My approach has changed a lot; some from a technical point of view, like in how I film action in a wide and then go in for details afterwards. It’s always about coming back to story and character and not getting distracted by making things look overly pretty. I feel that I’m a bit more relaxed now when I made my first I was always wondering if what I was doing was any good, but after making a lot of films there is a confidence that comes with experience.

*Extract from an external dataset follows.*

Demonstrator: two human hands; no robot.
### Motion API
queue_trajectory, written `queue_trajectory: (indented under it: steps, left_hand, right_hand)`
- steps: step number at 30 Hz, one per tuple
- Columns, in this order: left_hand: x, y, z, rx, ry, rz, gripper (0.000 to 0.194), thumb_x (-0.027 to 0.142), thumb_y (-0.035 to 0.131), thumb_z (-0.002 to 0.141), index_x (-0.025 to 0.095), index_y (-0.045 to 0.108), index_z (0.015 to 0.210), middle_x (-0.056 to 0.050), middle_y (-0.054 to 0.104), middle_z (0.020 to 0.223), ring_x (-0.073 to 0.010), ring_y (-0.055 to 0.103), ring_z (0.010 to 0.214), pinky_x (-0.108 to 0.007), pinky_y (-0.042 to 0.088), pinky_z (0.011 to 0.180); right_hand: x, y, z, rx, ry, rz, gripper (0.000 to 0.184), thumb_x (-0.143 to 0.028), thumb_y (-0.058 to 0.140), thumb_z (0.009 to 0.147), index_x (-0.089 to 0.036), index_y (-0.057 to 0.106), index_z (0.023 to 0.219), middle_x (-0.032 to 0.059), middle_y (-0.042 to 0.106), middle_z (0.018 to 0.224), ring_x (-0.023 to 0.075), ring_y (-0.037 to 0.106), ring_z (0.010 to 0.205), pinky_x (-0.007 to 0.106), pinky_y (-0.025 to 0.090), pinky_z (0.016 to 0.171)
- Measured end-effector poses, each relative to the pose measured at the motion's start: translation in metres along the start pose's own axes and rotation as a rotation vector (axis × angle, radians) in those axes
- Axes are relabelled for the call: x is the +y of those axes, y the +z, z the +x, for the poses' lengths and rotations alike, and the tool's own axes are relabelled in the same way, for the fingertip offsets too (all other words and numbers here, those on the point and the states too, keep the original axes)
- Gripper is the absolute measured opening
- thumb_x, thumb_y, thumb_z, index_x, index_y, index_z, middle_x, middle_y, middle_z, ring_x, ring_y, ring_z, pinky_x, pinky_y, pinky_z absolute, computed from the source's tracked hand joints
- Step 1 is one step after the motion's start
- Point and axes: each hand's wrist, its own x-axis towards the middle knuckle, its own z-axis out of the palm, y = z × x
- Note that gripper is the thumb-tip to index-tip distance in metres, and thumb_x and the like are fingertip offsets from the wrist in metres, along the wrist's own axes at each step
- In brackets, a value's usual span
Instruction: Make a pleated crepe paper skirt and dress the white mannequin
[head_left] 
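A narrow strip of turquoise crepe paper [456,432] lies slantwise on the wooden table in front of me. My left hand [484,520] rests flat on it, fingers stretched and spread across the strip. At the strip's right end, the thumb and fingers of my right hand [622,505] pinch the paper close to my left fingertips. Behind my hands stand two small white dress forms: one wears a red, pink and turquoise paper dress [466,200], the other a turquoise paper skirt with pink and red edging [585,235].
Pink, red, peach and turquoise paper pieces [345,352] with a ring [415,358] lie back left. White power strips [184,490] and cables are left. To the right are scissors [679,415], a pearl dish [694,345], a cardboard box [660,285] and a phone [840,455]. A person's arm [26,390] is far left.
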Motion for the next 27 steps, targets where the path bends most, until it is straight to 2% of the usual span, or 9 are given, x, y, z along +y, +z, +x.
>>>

That said I’m looking a making a feature film, which I’m sure, will make feel just as lost and stupid as I felt when I made my first short.

 

Do you have any advice or tips for a fellow filmmaker?

 

Just to start making and keeping making and making, the best way to learn is by doing. It’s also worth doing all the parts at some point; learn to record sound, edit, shoot, write. You might just specialise in one thing, but having an understanding of all the elements will enable you to communicate with your collaborators through a mutual language.

 

What are you currently working on?

 

I’m working on turning ‘The Last Storm’ into a narrative feature film. In addition to that, I’m writing and researching some other longer-form documentaries. I find it best to have a bunch of potential projects at different stages of the process, so if one isn’t moving forward for one reason or another, I have another project I can focus on.

 

Finally, what do you hope people will take away from this film?

 

There's a lot to unpack and delve into with Mike and Mark. In some ways it's a father-son story, each character ultimately filling the gap in the other's lives. The journey is them realising it. Accepting it. And for us, though the journey is important, it's about the connections with others that we make along the route.